Keeping efficiency at pre-pandemic levels as the physical component of the office faded, led some business leaders to lean on software — one more time.
The thesis is, software platforms that track productivity keep staff focused on their tasks as they operate from home. But data suggests a trust-first mindset focused on outcomes has a more direct impact on productivity than a task-by-task approach.
Almost three-quarters of workers say employee monitoring software would have no effect on their productivity, according to a Clutch survey of 400 full-time employees in June 2020. Only 13% of workers say their efficiency would rise if tracked by software, while 15% say they would become less productive.
Half of employees say their company has no employee-monitoring software tracking their work but almost a third are unsure if such a solution is operating without their knowledge, according to the survey.
"I get the tension," said Laura Hamill, chief people officer at Limeade and chief science officer at the Limeade Institute. "It's a whole new way of working, where people are at home and they've got lots of distractions."
But in the context of potential mistrust between management and the workforce they oversee, adding software designed to track specific outcomes is not a desirable strategy, according to Hamill. Instead, managers should focus on having clarity on the outcomes expected of employees.
"Trust is really broken down when you put this kind of software in place," said Hamill.
Tracking what, exactly?
Employee-monitoring tools fall in the bucket of people analytics, an expanding subset of human resources. Some providers include Teramind, Hubstaff and ActivTrak.
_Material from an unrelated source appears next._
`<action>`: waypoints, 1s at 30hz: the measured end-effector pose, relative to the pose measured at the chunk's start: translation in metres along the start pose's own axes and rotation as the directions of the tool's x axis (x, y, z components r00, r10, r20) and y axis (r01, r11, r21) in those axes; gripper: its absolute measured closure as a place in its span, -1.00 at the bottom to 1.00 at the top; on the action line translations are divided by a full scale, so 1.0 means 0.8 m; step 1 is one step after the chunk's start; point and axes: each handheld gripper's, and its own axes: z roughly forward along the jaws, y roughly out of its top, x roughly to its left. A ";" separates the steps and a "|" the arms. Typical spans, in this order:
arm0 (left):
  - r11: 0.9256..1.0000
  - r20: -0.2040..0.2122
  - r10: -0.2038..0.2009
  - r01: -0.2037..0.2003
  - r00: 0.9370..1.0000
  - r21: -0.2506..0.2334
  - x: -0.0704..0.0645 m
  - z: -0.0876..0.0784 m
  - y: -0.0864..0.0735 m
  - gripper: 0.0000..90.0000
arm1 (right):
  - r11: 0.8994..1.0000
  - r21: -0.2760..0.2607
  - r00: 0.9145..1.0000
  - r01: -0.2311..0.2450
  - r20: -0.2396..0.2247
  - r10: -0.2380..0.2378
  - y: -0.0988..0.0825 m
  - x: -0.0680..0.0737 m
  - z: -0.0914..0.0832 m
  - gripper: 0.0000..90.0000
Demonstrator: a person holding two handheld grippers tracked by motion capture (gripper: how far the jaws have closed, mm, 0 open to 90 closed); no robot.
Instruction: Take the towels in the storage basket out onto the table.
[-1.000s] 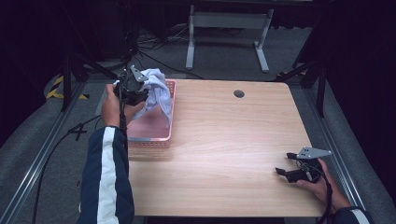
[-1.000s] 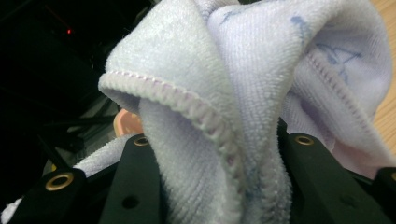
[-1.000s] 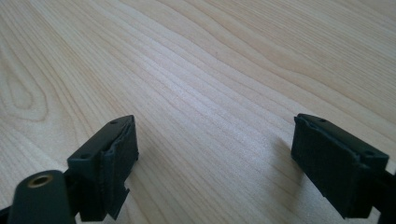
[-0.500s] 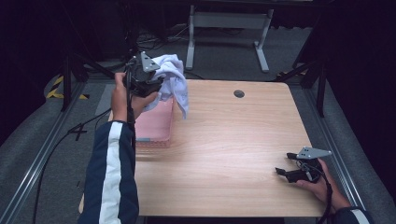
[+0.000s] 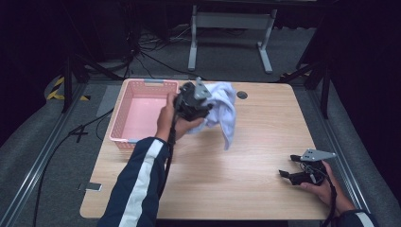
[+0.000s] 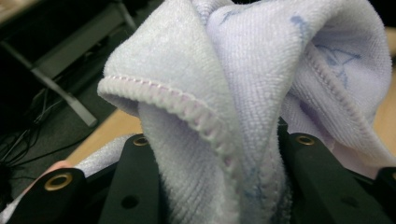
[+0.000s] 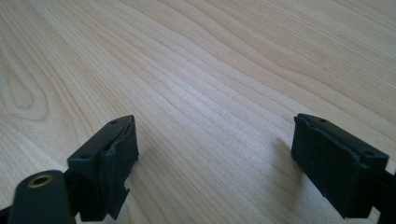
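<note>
Cloth of pale lilac terry (image 5: 221, 109) hangs bunched between the clamped jaws of the left gripper (image 5: 195, 101), lifted beside the pink plastic basket (image 5: 124, 111) to carry it tablewards; the right gripper (image 5: 294, 176) rests wide-jawed, empty, waiting.

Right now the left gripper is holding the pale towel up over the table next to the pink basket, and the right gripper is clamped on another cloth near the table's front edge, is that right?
Not quite. The right gripper holds nothing: the right gripper view shows its jaws standing open over bare table. The rest stands: in the high view the left gripper holds the pale towel up beside the pink basket.
</note>
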 end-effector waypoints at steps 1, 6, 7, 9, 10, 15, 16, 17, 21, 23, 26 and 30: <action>1.000 0.021 0.014 -0.014 1.000 0.008 -0.012 0.007 -0.003 0.39 | 1.000 0.000 1.000 0.002 0.000 -0.002 0.000 0.000 0.000 -0.68; 0.997 0.101 0.051 -0.056 0.994 0.047 -0.053 0.030 -0.020 0.37 | 1.000 0.002 1.000 0.001 -0.001 -0.001 0.000 0.000 0.000 -0.68; 0.996 0.130 0.051 -0.059 0.990 0.059 -0.069 0.040 -0.030 0.37 | 1.000 0.001 1.000 0.000 -0.001 0.000 0.000 0.000 0.000 -0.68; 0.996 0.160 0.038 -0.050 0.986 0.071 -0.088 0.052 -0.046 0.32 | 1.000 0.001 1.000 -0.001 0.000 0.001 0.000 0.000 0.000 -0.68; 0.996 0.168 0.025 -0.039 0.985 0.081 -0.093 0.056 -0.054 0.26 | 1.000 0.001 1.000 -0.001 0.000 0.001 0.000 0.000 0.000 -0.68; 0.996 0.188 -0.035 0.018 0.982 0.092 -0.110 0.054 -0.091 -0.31 | 1.000 0.001 1.000 -0.001 0.001 0.001 0.000 0.001 0.001 -0.68; 0.996 0.206 -0.075 0.063 0.976 0.066 -0.111 0.041 -0.106 -0.37 | 1.000 0.001 1.000 -0.002 0.003 0.002 0.001 0.002 0.001 -0.68; 0.996 0.206 -0.075 0.063 0.976 0.066 -0.111 0.041 -0.106 -0.44 | 1.000 0.001 1.000 -0.002 0.003 0.002 0.001 0.002 0.001 -0.68; 0.995 0.181 -0.090 0.082 0.979 0.053 -0.121 0.011 -0.137 -0.49 | 1.000 0.025 1.000 -0.014 0.024 0.014 0.011 0.009 0.005 -0.54; 0.991 0.192 -0.126 0.117 0.973 0.057 -0.125 0.000 -0.152 -0.50 | 1.000 0.003 1.000 -0.002 0.020 0.002 0.022 0.020 0.004 -0.44; 0.987 0.195 -0.157 0.144 0.968 0.078 -0.126 -0.008 -0.174 -0.50 | 0.997 -0.071 0.999 0.025 -0.034 -0.027 0.041 0.043 0.004 -0.37; 0.980 0.171 -0.178 0.160 0.969 0.116 -0.119 -0.003 -0.196 -0.49 | 0.994 -0.070 0.984 0.080 -0.157 -0.090 0.062 0.079 0.024 -0.39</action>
Dave Weisbeck, chief strategy officer at Visier, says people analytics tools often follow one of two playbooks: measuring outcomes versus measuring work being done. Using sales as an example, it's the difference between tracking actual sales volume or the specific calls or meetings taken.
"Those organizations who focus on outcomes tend to get higher engagement," said Weisbeck. "True productivity tends to be higher."
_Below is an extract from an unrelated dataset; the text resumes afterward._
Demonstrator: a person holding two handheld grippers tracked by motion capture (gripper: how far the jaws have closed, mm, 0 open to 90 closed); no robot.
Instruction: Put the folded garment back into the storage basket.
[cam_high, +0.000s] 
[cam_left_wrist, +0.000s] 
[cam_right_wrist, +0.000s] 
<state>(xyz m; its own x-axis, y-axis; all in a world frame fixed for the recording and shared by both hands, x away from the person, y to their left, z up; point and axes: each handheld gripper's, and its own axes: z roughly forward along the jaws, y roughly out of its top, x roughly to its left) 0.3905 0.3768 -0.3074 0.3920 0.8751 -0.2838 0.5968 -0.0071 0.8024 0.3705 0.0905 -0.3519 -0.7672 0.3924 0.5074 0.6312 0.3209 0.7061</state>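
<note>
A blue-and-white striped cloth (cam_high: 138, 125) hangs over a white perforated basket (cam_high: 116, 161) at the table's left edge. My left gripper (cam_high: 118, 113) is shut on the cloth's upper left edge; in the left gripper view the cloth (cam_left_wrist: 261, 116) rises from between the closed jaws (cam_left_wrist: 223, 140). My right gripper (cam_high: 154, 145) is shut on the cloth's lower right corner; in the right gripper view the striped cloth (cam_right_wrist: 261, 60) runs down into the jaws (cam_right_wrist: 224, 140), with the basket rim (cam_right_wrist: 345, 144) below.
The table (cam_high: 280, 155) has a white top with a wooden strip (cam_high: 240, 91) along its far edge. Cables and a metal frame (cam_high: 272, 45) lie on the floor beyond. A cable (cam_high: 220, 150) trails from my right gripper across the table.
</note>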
Tools measuring work processes can get real granular. Some track the time a laptop cursor sits idle, others snap screenshots randomly throughout the day to log where workers spend their time. The distraction these mechanisms introduce in the workplace can, paradoxically, lead to reducing productivity
Organizations that get too invasive in the way that they're trying to monitor employees don't reap benefits in engagement, and ultimately productivity, according to Weisbeck.
"If you are basically sending a message of distrust, you're going to get distrust right back," Hamill said. "If it's too micro, too granular, if it's not really focusing on the results and the impact that you're having, I think it can do more harm than good."
Trust and clarify
When work processes moved into people's home, the physical dimension of work went out the window. The shift brought about questions of trust: Are employees truly doing what they say they are, when they say they are?
The problem isn't new. Organizations whose workforce is spread among multiple hubs didn't have perspective into what's happening across state or country lines before the pandemic hit. The novelty is the sudden universality of remote work.
When monitoring software is part of the tech stack, communicating its existence is helpful in assuaging privacy-minded employees. After management explains to employees why their email is being monitored, for example, more than 50% of workers are comfortable, compared to just 30% of workers who say they're comfortable with monitoring, according to a 2018 Gartner survey.
Here are four ways managers can build a culture of efficiency and productivity, according to Hamill:
- Have clear and documented expectations of success
- Have clear measures of what being unsuccessful looks like
- Align measures and expectations with overall business goals
- Explain to workers how their work connects to impact, inside the organization and outside of it
"The secret to any optimization is measurement. If you're guessing, if you're operating off belief, you're going to be far less effective," said Weisbeck said.